= Description of the task =
Each entry below must be written out exactly, with pictures left out.

+ + + + + + +

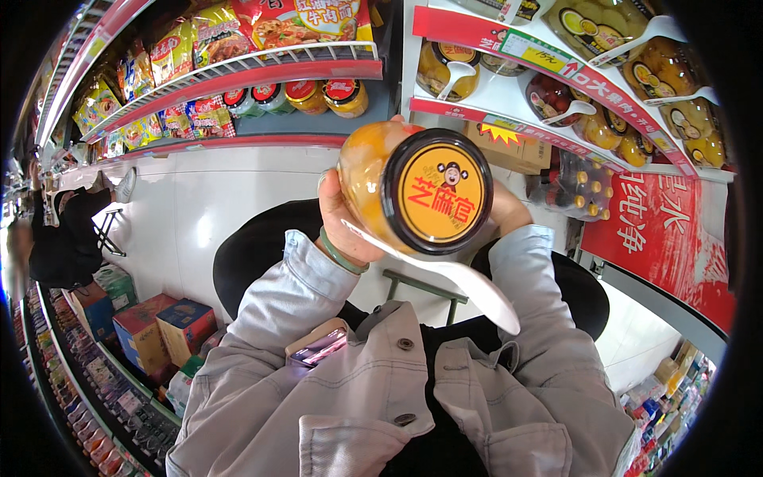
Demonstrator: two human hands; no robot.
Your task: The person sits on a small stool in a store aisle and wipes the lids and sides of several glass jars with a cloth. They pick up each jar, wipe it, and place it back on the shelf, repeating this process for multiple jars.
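Note:
A glass jar of fruit pieces in syrup (369, 173) is held up before my chest, its dark-rimmed lid (440, 191) tilted towards me. The lid bears a cartoon figure and red writing on an orange disc. My left hand (346, 220) grips the jar from the left, thumb along its side; a green bangle (340, 253) circles that wrist. A white plastic spoon (471, 283) extends from the jar's near side, its bowl over my jacket. My right hand (508, 208) is behind the jar on the right; its fingers are hidden, so its hold cannot be made out.
Noodle packets (220, 36) and lidded jars (307, 96) fill the left shelves. Similar fruit jars with spoons (456, 74) stand on the right shelf, above bottled drinks (575, 188). Cartons (185, 328) sit on the left, near a seated person (65, 238). A phone (319, 347) pokes from my jacket pocket.

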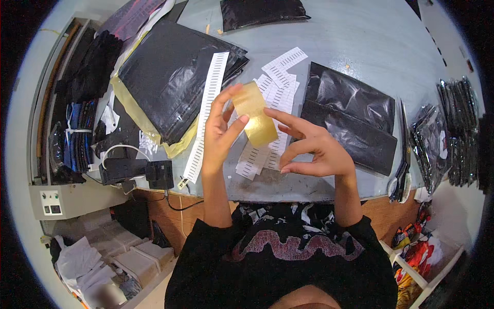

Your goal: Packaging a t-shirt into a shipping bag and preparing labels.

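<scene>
A roll of yellowish packing tape (255, 116) is gripped at its left side by my left hand (222, 127), thumb on the near side and fingers at the upper rim. At the roll's right edge is the index fingertip of my right hand (318, 150), whose fingers are spread with nothing held between them. Beneath the roll, printed label strips (283, 96) lie in an overlapping pile. One long label strip (213, 89) runs beside my left hand, partly over a stack of black plastic packages (166, 77). Two black plastic packages (355, 96) lie right of the strips.
Long scissors (402, 166) rest at the table's right edge, near stacked wrapped packages (457, 131). A black device (123, 170) with a cable sits front left. Another black package (264, 13) lies at the back. Folded garments (79, 135) fill the left shelf.
</scene>
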Demonstrator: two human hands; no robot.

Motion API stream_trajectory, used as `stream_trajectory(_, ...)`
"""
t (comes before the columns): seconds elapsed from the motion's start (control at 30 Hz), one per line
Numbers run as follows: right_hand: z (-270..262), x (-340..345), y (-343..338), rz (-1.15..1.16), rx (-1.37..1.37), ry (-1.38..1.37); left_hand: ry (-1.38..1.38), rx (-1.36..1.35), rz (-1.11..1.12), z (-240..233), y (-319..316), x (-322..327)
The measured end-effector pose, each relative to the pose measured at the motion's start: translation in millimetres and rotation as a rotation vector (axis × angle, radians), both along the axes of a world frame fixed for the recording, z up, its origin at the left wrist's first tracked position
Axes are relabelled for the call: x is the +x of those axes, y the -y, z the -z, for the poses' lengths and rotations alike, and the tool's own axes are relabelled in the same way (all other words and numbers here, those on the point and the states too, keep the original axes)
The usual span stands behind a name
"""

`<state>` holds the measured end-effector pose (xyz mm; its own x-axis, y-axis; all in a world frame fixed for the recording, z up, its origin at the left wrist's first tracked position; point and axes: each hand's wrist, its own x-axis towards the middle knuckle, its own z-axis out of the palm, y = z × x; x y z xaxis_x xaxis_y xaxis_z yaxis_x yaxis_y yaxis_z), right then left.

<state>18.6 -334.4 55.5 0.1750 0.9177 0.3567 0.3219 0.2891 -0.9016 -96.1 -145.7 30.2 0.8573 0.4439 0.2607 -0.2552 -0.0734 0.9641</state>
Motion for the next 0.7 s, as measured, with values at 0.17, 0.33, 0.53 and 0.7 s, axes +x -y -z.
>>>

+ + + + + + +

= Solved problem =
Demonstrator: two human hands; no robot.
Your task: The person sits on a small stool in a store aisle and wipes the lids and sides of several glass jars with a cloth. They pick up each jar, wipe it, and place it back on the shelf, repeating this process for multiple jars.
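Note:
A glass jar of fruit pieces in syrup (369, 173) is held up before my chest, its dark-rimmed lid (440, 191) tilted towards me. The lid bears a cartoon figure and red writing on an orange disc. My left hand (346, 220) grips the jar from the left, thumb along its side; a green bangle (340, 253) circles that wrist. A white plastic spoon (471, 283) extends from the jar's near side, its bowl over my jacket. My right hand (508, 208) is behind the jar on the right; its fingers are hidden, so its hold cannot be made out.
Noodle packets (220, 36) and lidded jars (307, 96) fill the left shelves. Similar fruit jars with spoons (456, 74) stand on the right shelf, above bottled drinks (575, 188). Cartons (185, 328) sit on the left, near a seated person (65, 238). A phone (319, 347) pokes from my jacket pocket.
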

Your goal: Packaging a t-shirt into a shipping bag and preparing labels.

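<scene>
A roll of yellowish packing tape (255, 116) is gripped at its left side by my left hand (222, 127), thumb on the near side and fingers at the upper rim. At the roll's right edge is the index fingertip of my right hand (318, 150), whose fingers are spread with nothing held between them. Beneath the roll, printed label strips (283, 96) lie in an overlapping pile. One long label strip (213, 89) runs beside my left hand, partly over a stack of black plastic packages (166, 77). Two black plastic packages (355, 96) lie right of the strips.
Long scissors (402, 166) rest at the table's right edge, near stacked wrapped packages (457, 131). A black device (123, 170) with a cable sits front left. Another black package (264, 13) lies at the back. Folded garments (79, 135) fill the left shelf.
</scene>
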Demonstrator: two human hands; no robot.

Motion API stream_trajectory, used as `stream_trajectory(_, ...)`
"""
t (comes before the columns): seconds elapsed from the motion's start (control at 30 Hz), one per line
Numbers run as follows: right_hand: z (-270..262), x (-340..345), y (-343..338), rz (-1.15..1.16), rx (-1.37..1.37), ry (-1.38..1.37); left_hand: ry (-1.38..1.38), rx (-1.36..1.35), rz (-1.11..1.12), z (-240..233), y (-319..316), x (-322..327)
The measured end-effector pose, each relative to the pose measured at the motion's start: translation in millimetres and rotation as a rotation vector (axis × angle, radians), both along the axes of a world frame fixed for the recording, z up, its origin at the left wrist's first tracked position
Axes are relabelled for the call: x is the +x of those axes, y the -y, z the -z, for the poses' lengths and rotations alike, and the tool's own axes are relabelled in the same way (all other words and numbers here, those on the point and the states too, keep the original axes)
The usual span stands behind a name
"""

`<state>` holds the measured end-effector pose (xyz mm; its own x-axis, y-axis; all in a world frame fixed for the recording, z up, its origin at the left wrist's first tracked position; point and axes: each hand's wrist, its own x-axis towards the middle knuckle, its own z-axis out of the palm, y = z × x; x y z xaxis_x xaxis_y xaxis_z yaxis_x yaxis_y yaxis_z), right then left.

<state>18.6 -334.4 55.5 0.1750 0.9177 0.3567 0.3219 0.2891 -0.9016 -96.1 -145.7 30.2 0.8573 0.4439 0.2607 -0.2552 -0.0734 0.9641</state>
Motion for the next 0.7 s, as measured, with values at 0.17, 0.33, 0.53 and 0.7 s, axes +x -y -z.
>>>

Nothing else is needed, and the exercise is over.